12月のある日のショート・ショート

菊池浅枝

ダズン・ローズ(12月12日)



 テレビからシューマンが流れてきた。昔、ピアノ教室に通っていたころによく弾いた曲だ。

 懐かしいなと思いながら、私はこたつに広げた折り紙を折っていく。縦に八、横に八の六十四分割。一つ折るのに三十分かかる折り紙を、明日までに三十個折らないといけない。

「この忙しい時期に、居候は何してるわけ?」

 一階の店舗で予約客をさばいていた博哉が、リビングのドアを開けるなり言った。ラズベリーのような甘い香りの赤バラと、モミを数本抱えている。「お、シューマン」とテレビを見て言った。

「会社の忘年会の準備」

 こっちも忙しいの、と私が口を尖らせると、博哉はふぅん、と軽く笑って抱えていた花をキッチンカウンターの花瓶に差した。指先で軽く位置を整えただけで余りものが華やかな花束に変身するのは、さすが花屋。

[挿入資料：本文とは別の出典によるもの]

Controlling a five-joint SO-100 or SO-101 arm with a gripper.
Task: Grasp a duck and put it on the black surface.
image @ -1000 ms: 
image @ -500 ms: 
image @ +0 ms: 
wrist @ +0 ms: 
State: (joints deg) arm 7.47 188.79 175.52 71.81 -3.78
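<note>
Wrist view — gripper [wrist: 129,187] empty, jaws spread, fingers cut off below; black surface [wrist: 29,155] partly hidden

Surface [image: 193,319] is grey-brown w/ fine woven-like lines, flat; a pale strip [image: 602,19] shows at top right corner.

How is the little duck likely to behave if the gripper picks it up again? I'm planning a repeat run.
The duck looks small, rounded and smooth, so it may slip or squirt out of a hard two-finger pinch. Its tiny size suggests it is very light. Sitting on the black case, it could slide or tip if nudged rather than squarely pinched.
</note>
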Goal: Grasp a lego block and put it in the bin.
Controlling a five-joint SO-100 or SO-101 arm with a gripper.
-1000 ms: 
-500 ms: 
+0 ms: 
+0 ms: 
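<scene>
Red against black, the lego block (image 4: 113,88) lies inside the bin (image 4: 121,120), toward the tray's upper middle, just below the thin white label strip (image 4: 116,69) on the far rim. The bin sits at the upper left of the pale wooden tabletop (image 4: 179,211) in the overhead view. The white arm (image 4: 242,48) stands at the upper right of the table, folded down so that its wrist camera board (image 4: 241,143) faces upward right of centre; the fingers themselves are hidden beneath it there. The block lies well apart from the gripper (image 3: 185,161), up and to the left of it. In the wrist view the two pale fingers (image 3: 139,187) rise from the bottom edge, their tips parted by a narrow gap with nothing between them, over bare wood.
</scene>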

 さむ、と肩をすくめながらこたつに入ってきた博哉を私は労う。

「プロポーズの時期ですねぇ、お疲れ様」

「クリスマス付近は多いからな。バラの仕入れも増える増える」

「ダズン・ローズね。ダマスク系多そう」

 一階の、バイトの高校生がお客さんに明るく対応する声が聞こえてきた。テレビのピアノ演奏はお昼のバラエティ番組へと替わる。博哉は私の手元を見た。

「それ、バラ?」

「うん。グラデーション紙とか使うと綺麗でしょ。試作の香水披露も兼ねてるから、会場に本物の花は使わないの」

 今年できたばかりの香水メーカー、その開発部としては、ぴったりの趣向だろう。

「博哉もひとつ要る?」

 再就職してからも居候させてもらってるお礼、と私が冗談めかせて言うと、ふと、彼は考え込むように宙を仰いだ。え、やっぱり迷惑だった?

 一年前、勤めていた会社の倒産で職も家もなくして、路頭に迷っていた私に、「うちでご飯食べてくか」と言ってくれたのが、博哉だった。高校生の頃、同じピアノ教室に通っていただけの知り合いだったのに。

 あの頃は、彼が花屋になるとは思いもしなかった。昔は、私がつけてくる梔子だの金木犀だのの花の香りに、眉を顰めて「何の匂い、」といちゃもんをつけてきていたのに。

「……いや、いい。俺が贈る」

「え?」

 私は顔を上げた。

「咲喜が好きなバラ、十二本やるよ。何がいい?」

 返事も考えとけよ、とまで言われたら。

 私もさすがに、バラを折る手を止める。

「……中香以上のブルー香。種類は任せる。私が好きそうな香り、選んでよ」

「……」

 博哉は、昔みたいに渋面を作ったあと、分かったよ、とこたつを抜け出して階下に下りていった。せめて花選びに苦戦すればいい。

 私は軽く息をついて、会社用とは別にもう十二個、バラを折るべく、再び手を動かし始めた。